Si può comunque affermare che, come da secoli, ogni sub-area geografica del Mediterraneo faccia contemporaneamente parte di due o più campi di forza geopolitica ed economica. Ogni conquista, ogni acquisizione di terra ha portato a controversie e attriti con le vicine strutture geopolitiche, in un confronto serrato fra potenze di terra e potenze di mare, e tra queste ultime. In un quadro del genere, è difficile se non impossibile garantire per il Mediterraneo lo status di regione geopolitica autonoma e di “mare aperto” ai traffici, senza subire le spinte globali provenienti dalle grandi potenze interessate a sfruttarne ed a controllarne la specificità di mare di collegamento tra oceani e continenti. Ancora in questi anni il controllo degli stretti e la transitabilità del suo mare rientrano nei programmi di tutte le maggiori potenze mondiali: USA, Cina, Russia, India. Ciascuna con le sue proposte, la Cina con la “Nuova via della Seta”, l’India con la “Via del cotone”, la Russia cercando punti di appoggio trasversali che garantiscano almeno una forte presenza nel Mediterraneo meridionale e verso Suez, l’Africa e Gibilterra, gli USA che, pur mantenendo una supervisione generale, sembrano orientati a delegare alcuni dei loro compiti agli alleati europei per concentrarsi verso l’oceano Pacifico.
La relativamente recente “riscoperta” del Mediterraneo, quale via di transito ma anche per alcune risorse energetiche e digitali, unita alla persistente valenza strategica del Mar Rosso e dell’Oceano Indiano in un contesto di globalizzazione di nuovo stampo con l’emergere di nuovi attori, ha spinto molti dei principali protagonisti della scena internazionale ad attivare dispositivi di controllo delle rotte commerciali più trafficate.
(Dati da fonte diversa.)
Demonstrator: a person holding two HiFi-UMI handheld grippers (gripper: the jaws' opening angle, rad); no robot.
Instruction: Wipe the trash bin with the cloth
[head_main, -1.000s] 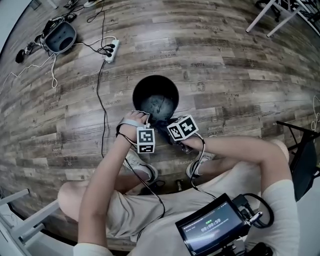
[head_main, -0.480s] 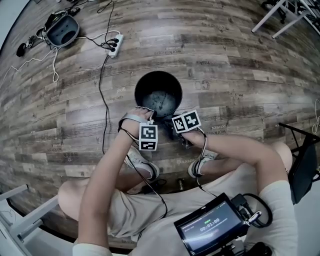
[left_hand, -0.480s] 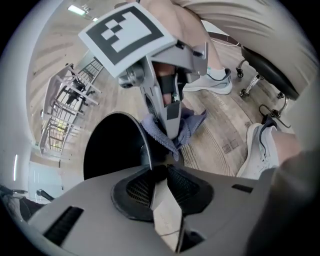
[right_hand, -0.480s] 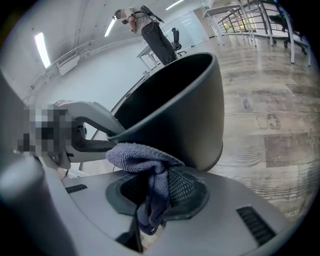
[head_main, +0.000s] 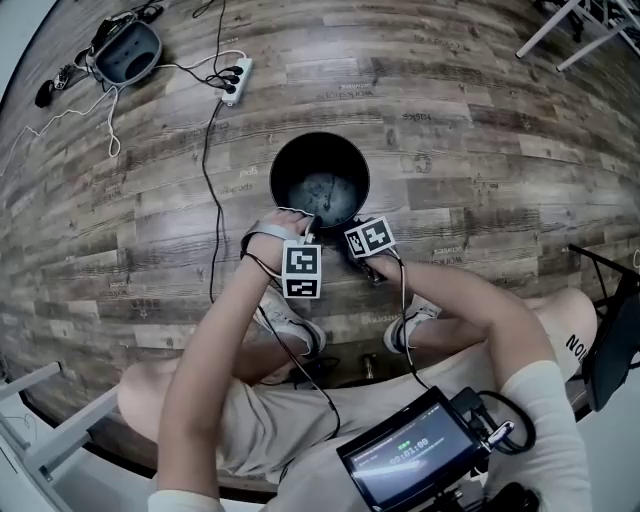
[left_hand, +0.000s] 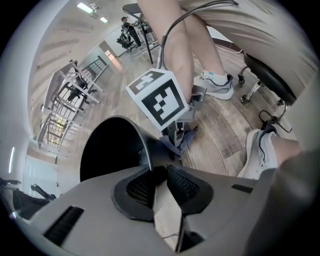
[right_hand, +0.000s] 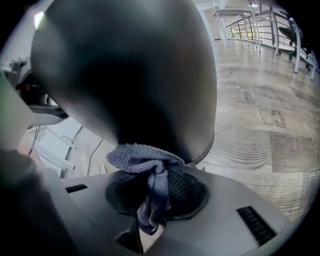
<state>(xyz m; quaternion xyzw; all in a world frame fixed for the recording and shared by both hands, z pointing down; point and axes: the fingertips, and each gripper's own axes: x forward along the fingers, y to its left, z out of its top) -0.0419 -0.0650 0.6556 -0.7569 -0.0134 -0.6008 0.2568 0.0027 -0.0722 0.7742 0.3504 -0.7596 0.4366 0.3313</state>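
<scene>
A black round trash bin (head_main: 320, 182) stands upright on the wooden floor in front of the person's feet. My left gripper (head_main: 308, 233) is shut on the bin's near rim (left_hand: 146, 156), one jaw inside and one outside. My right gripper (head_main: 347, 250) is shut on a grey-blue cloth (right_hand: 150, 167). The bunched cloth is pressed against the bin's outer wall (right_hand: 130, 75), low on its near right side. In the left gripper view, the cloth (left_hand: 184, 140) shows below the right gripper's marker cube (left_hand: 161, 98). The bin's floor holds only pale smudges.
A white power strip (head_main: 237, 79) with cables and a grey headset-like device (head_main: 127, 52) lie at the far left. White table legs (head_main: 560, 30) stand at the far right. The person's shoes (head_main: 291, 335) (head_main: 411, 320), a black chair (head_main: 612, 340) and a monitor (head_main: 410, 465) are close by.
The head view has drifted, so the bin sits slightly higher in the picture. The right gripper with the cloth has slid a little along the bin's wall. The left gripper still grips the rim.
</scene>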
Ci si può allora chiedere se la teoria circolante di un “Mediterraneo allargato” risponda alle esigenze di garantire la sicurezza nazionale di Roma attraverso una ampia e reale capacità di proiezione entro tale area. Resta da capire se questo concetto strategico, legato alla tradizionale interpretazione regionalista della geopolitica italiana, sia adeguata alle esigenze italiane in questa fase di instabilità del Mediterraneo e delle zone viciniori, ma anche di cambiamento climatico e di crescente pressione demografica del versante Sud.
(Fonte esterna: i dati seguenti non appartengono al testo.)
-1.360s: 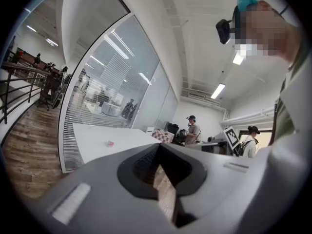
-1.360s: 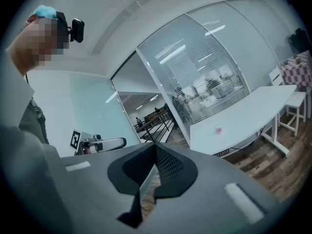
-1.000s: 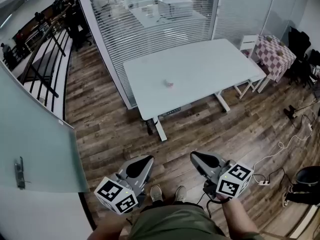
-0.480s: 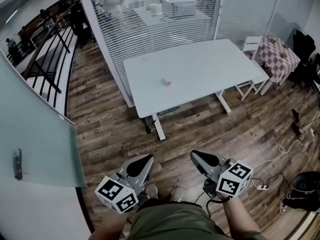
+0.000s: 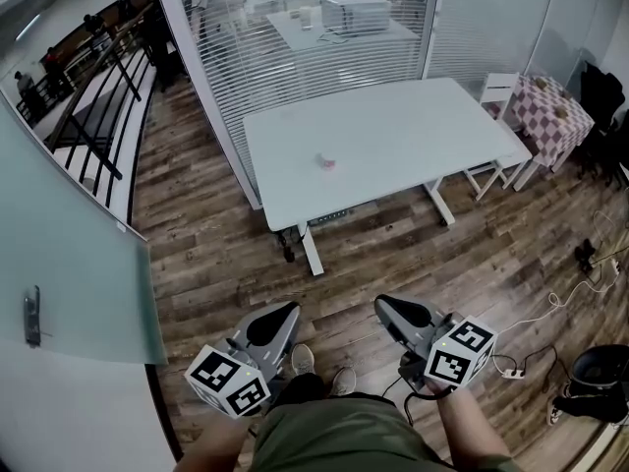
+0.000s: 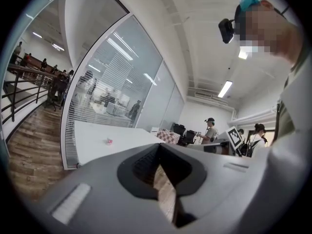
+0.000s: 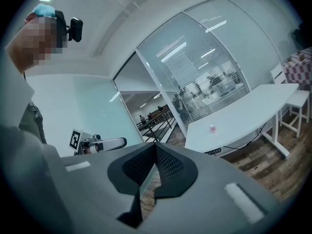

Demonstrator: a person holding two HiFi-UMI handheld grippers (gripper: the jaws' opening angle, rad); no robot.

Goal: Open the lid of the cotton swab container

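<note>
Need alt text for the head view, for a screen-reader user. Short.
A person stands on a wood floor, well short of a white table, holding the left gripper and right gripper low in front, both shut and empty. A small pink object sits alone near the table's middle, and a glass wall with blinds runs behind it.

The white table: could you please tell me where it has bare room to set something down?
Nearly all of the white table is bare: widest right of the small pink container, toward the checkered side table. Nothing crowds it.
</note>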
Il rischio geostrategico dell’estrema permeabilità alle influenze esterne dell’area mediterranea, con l’impossibilità per l’Italia di gestire autonomamente la propria politica estera, è una realtà concreta, acuitasi dopo il 24 febbraio del 2022, con lo scoppio della guerra tra Russia e Ucraina, con la crescente instabilità della Palestina e con la recrudescenza dello scontro tra potenze conservatrici e potenze revisioniste dell’ordine internazionale liberista a guida statunitense. L’Italia potrebbe provare a lavorare, nel medio e lungo periodo, mediando per un Mediterraneo meno ostile e per un dialogo costruttivo, ricordando che le assenze dell’Italia in tale area attirano sempre rapidamente altri Paesi, fornendo occasioni di conflittualità e concorrenza che danneggiano il Paese. L’accelerato sviluppo delle tecnologie telematiche e aerospaziali, nelle quali l’Italia è ben presente, potrebbe bilanciare le carenze in altri settori, purché il Paese eserciti un ruolo da protagonista, considerato che in aree di forte instabilità è la postura assertiva (da pivot) a garantire la sicurezza nazionale e non l’immobilismo.